▶ Entries supplied:
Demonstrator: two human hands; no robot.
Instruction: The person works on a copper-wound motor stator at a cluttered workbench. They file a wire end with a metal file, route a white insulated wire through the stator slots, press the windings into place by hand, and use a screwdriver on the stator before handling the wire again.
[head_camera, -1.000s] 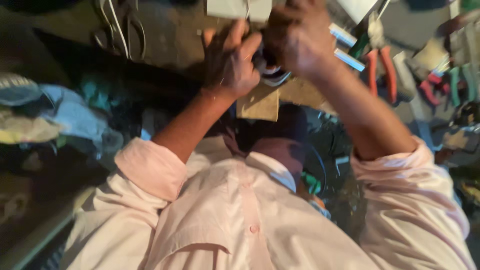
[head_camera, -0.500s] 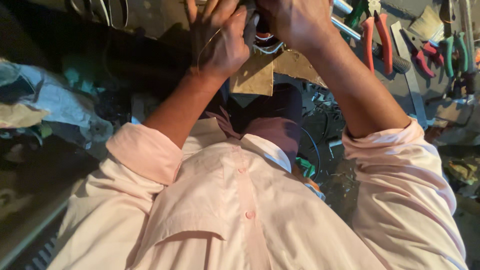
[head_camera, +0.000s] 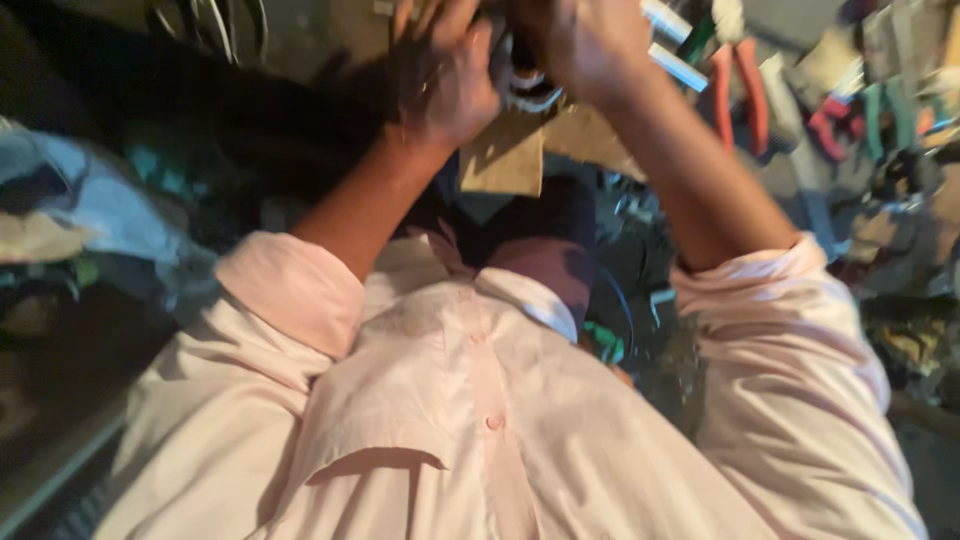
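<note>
- Two hands meet at the top edge of the head view, raised above a cluttered desk (head_camera: 330, 40); the picture is blurred
- left hand (head_camera: 445, 85) has its fingers curled in, closed around a white ring-shaped cable coil (head_camera: 530, 95) that sits between both hands; its fingertips run off the top of the picture
- right hand (head_camera: 580, 45) is clenched over the same coil from the other side, touching it; what else it grips I cannot tell
- brown piece of cardboard (head_camera: 505, 155) lies just below the hands, on the desk
- red-handled pliers (head_camera: 735, 85) lie to the right of the right forearm, near a white tube (head_camera: 678, 65); further right sit more tools with red and green handles (head_camera: 880, 110), too blurred to tell apart
- grey wires (head_camera: 215, 20) loop at the top left, well apart from the hands
- crumpled pale blue cloth (head_camera: 80, 195) lies at the far left
- pale pink shirt (head_camera: 480, 420) with rolled sleeves fills the lower half of the picture
</note>
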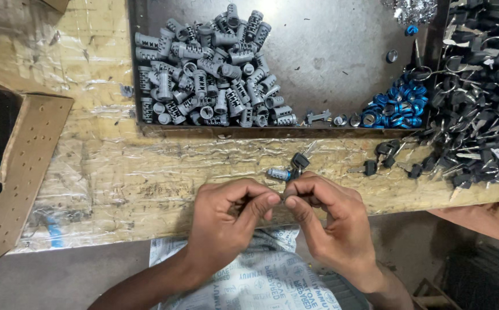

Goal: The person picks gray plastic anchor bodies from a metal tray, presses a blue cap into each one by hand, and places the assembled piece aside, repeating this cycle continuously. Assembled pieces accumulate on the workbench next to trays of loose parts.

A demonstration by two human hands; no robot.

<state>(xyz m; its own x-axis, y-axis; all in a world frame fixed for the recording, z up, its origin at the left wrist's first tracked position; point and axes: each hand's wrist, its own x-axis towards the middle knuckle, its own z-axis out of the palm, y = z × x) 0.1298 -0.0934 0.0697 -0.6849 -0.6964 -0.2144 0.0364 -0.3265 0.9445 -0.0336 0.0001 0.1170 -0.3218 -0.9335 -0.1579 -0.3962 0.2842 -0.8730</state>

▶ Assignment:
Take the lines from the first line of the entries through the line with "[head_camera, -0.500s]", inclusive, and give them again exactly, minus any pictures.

▶ Exercise response:
Demonstrator: two human hands; no robot.
Instruction: The person works on a copper-wound motor stator at a cluttered workbench. They file a wire end with a metal file, route a white insulated wire through the stator slots, press the windings into place by hand, and use a screwdriver on the stator before handling the wire again.
[head_camera, -1.000s] 
[head_camera, -0.500s] 

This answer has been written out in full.